EXERCISE DIRECTIONS ▸ Please count the lines in the material below that include "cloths". Reply with the number alone.
--------------------------------------------------
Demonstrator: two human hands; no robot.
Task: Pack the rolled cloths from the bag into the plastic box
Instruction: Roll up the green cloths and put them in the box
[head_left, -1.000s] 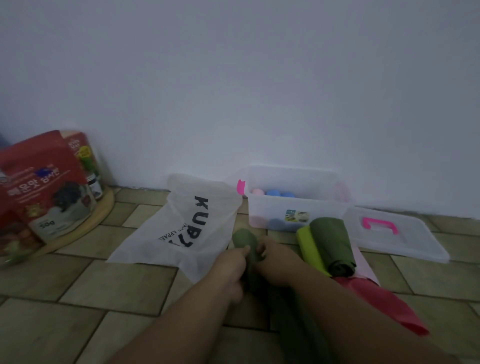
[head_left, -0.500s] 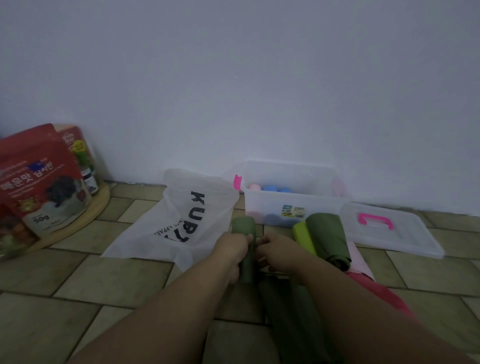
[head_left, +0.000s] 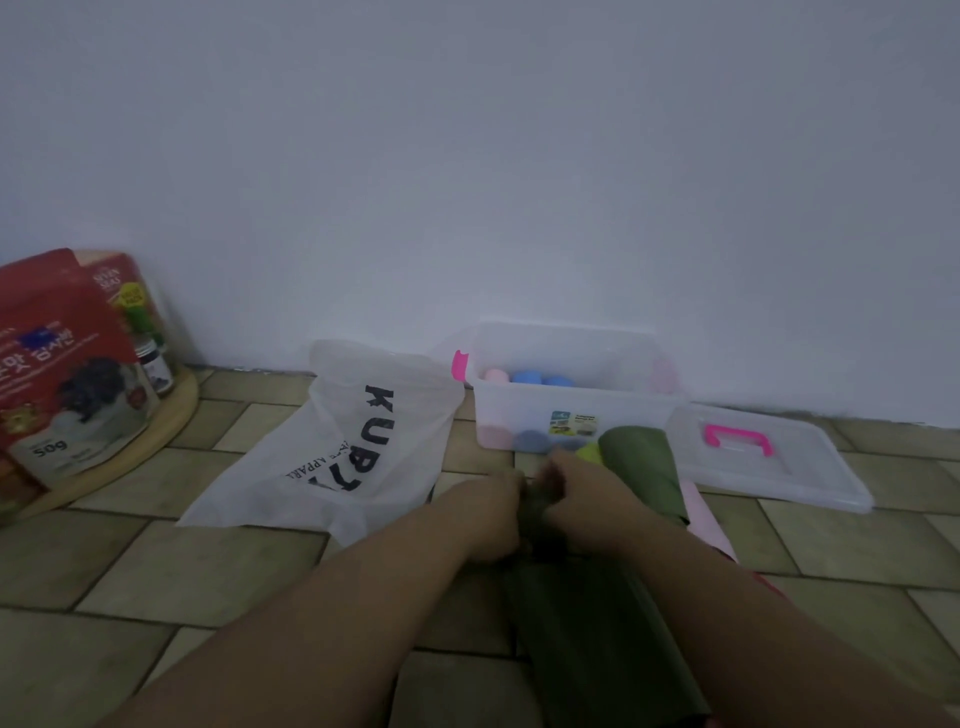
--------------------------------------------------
RESULT OF THE EXERCISE ▸ 2